Man könnte sagen, es ist ein greifbarer Lebenszyklus einer Maschine, der es ermöglicht, wichtige Konzepte der technischen und theoretischen Informatik zu beobachten und zu entdecken.
In der ersten Phase des Projekts setzten wir uns intensiv mit den Bauteilen und der Funktionsweise eines PCs auseinander. Wir haben eigenständig Rechner zusammengebaut, Bootsticks erstellt, Betriebssysteme und Firmware installiert. Zusätzlich erlernten wir das technische Zeichnen und begannen mit dem Erstellen von 3D-CAD-Modellen. Für die kollaborative Arbeit nutzen wir speziell eingerichtete Accounts in unserer schuleigenen Office-365-Umgebung.

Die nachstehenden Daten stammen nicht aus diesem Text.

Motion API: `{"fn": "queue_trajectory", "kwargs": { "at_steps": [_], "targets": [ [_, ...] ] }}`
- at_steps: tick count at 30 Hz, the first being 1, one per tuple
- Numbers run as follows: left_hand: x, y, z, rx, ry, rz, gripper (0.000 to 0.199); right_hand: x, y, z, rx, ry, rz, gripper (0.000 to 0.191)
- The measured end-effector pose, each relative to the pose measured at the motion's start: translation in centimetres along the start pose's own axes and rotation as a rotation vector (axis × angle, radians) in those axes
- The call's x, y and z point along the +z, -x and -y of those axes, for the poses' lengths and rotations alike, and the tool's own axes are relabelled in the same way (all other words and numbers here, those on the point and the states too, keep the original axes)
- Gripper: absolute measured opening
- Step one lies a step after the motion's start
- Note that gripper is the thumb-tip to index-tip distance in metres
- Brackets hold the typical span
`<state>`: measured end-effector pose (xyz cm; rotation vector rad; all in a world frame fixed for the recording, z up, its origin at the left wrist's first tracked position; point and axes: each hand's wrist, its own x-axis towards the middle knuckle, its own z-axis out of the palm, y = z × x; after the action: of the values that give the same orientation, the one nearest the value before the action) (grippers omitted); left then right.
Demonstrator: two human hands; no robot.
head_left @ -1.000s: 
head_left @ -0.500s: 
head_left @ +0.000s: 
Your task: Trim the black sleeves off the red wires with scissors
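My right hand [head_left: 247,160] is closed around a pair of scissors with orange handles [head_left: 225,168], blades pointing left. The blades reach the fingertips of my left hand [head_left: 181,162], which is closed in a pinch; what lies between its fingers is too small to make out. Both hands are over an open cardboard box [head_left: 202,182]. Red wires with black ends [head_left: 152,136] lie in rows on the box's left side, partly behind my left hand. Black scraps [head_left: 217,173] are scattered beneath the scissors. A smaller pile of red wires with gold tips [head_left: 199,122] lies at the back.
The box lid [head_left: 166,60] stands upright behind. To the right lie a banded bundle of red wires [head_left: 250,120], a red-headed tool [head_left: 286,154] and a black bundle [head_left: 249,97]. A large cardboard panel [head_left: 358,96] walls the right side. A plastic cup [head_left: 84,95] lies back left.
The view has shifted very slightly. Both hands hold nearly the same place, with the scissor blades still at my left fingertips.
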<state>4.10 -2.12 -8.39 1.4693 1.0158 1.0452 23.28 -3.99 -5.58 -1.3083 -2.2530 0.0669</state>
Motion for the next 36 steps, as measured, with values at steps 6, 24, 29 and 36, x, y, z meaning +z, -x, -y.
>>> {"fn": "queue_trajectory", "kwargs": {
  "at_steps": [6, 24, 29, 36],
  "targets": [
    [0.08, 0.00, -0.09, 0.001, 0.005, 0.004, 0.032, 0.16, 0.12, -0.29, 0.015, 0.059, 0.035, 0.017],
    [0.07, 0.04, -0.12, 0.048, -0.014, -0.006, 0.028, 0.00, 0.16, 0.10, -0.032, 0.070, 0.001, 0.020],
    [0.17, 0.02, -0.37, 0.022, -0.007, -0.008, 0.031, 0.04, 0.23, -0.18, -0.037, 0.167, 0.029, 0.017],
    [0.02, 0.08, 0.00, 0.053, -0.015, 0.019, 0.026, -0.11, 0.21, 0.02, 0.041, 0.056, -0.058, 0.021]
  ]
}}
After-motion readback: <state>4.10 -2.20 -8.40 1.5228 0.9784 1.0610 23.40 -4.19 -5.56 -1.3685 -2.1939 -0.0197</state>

Ein bedeutender Meilenstein war die Anschaffung eines 3D-Druckers, der eine zentrale Rolle in unserem Projekt einnimmt. Mit diesem Gerät planen wir, den FarmBot neu zu skalieren und kleinere, angepasste Prototypen zu entwickeln. Die von uns erstellten 3D-CAD-Modelle werden genutzt, um alle nicht-elektronischen Komponenten mit dem 3D-Drucker zu fertigen. Die Materialauswahl umfasst Polycarbonat, Nylon, PLA oder Carbonverstärktes PETG, je nach spezifischem Einsatzbereich der Bauteile.
Auf unserem bisherigen Weg hatten wir bereits wertvolle Unterstützung. Die Firma Startzeit hat uns auf interessante Messen und Technikwettbewerbe gebracht und uns Kontakte zu regionalen Unternehmen ermöglicht. Zudem haben wir Rechentechnik, digitale Infrastruktur und Arbeitsmittel für unsere Elektronikwerkstatt von unserem Systemhaus "NetSys24" sowie vom regionalen ITDienstleister "ComService GmbH" erhalten. Diese Unterstützung, zusammen mit dem kürzlich gewonnenen Preisgeld bei einem Wettbewerb für innovative Ideen, hat uns in eine gute Position gebracht und war entscheidend für den bisherigen Erfolg unseres Projekts.